— TASK INSTRUCTIONS —
Pull each line with the string "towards" from the entries.

Records contained in a dataset:
————————
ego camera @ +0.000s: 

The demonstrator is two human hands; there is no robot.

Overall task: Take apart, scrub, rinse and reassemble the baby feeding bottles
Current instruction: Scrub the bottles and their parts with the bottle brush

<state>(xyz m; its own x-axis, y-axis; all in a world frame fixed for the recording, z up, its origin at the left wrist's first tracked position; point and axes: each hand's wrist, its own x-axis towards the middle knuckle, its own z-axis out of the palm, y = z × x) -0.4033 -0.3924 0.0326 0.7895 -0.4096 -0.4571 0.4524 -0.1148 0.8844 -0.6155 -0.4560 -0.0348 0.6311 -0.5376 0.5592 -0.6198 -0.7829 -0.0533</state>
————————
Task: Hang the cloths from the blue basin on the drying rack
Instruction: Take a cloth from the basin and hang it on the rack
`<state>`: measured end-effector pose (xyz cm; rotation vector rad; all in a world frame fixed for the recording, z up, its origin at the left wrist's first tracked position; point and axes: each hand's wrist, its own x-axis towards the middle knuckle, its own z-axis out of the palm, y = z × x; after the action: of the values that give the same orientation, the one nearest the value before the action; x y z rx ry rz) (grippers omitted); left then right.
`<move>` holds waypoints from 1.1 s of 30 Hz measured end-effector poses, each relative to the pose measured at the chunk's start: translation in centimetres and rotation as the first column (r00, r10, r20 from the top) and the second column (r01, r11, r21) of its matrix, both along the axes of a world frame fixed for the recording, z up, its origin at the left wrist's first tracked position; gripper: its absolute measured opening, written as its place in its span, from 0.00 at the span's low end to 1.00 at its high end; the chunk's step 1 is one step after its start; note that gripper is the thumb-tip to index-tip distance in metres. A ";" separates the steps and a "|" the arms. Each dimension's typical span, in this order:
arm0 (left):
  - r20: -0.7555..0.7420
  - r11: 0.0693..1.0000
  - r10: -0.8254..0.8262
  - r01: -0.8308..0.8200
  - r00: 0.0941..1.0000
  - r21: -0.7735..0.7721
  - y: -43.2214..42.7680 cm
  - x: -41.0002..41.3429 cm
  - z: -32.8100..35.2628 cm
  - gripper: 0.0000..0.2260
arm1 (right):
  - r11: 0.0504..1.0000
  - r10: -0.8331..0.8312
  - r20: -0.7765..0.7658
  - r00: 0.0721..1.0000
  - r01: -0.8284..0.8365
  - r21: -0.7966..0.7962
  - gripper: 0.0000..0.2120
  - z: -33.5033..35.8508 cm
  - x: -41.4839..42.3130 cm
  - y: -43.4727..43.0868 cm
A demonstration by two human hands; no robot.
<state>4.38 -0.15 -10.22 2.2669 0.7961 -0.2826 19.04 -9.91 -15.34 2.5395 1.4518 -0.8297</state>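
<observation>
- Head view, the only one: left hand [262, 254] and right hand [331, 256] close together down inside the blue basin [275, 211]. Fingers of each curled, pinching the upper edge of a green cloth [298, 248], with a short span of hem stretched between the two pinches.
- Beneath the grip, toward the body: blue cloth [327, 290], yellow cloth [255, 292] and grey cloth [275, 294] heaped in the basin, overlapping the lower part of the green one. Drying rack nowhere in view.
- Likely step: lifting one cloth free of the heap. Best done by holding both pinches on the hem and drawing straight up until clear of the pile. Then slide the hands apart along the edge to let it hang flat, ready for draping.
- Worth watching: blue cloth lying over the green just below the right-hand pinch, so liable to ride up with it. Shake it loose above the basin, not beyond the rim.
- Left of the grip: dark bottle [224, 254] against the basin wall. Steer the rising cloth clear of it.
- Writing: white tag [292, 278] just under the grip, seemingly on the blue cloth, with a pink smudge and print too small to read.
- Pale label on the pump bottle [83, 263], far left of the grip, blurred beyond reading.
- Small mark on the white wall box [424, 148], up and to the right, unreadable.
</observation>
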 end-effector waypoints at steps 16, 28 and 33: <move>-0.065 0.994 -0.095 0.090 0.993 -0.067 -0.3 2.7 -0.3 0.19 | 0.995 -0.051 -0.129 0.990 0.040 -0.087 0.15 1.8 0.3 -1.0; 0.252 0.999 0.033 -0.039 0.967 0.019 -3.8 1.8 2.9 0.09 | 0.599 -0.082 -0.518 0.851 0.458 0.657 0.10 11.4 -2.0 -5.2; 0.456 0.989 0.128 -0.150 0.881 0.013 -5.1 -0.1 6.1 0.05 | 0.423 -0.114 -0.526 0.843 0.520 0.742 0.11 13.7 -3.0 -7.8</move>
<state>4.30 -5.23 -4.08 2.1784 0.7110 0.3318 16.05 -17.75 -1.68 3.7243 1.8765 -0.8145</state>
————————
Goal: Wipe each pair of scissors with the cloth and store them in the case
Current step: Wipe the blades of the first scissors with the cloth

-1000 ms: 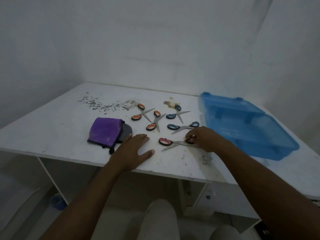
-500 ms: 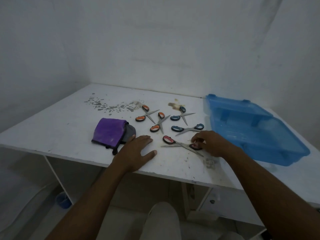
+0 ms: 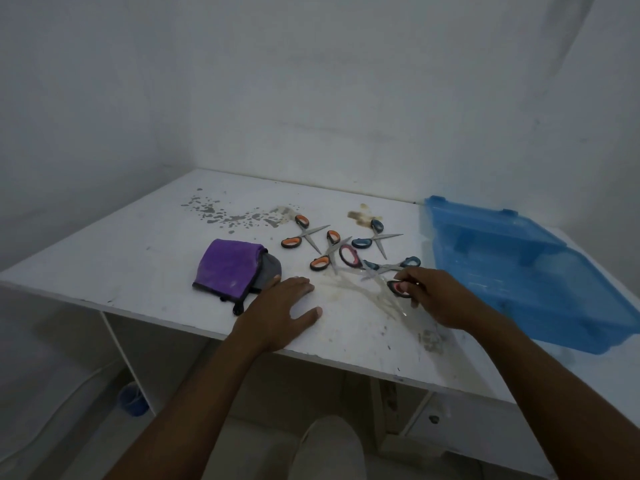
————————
— OUTPUT BELOW —
<state>(xyz m; its own x-axis, y-axis; all in a world frame fixed for the recording, z up, its origin at the left wrist's first tracked position; point and axes: each hand's wrist, its own x-axis towards the middle knuckle, its own z-axis out of the palm, y = z × x) -0.4033 -0.3924 0.0326 0.7895 -0.4096 -0.4571 0.4524 -0.1148 0.8844 -0.6155 -0.4560 -0.0348 0.6311 -0.5376 0.5592 -0.6198 -0.7829 -0.0533</state>
`<state>`: measured end-effector pose (xyz cm; rotation vector rad; all in a world frame fixed for the recording, z up, its origin at the left wrist's first tracked position; point and axes: each hand's wrist, its own x-axis towards the middle knuckle, its own z-axis out of the palm, y = z × x; after the action: of the values that give the same orientation, the one nearest the value before the action; x y z rx ry rz) (grippers omitted); left then right.

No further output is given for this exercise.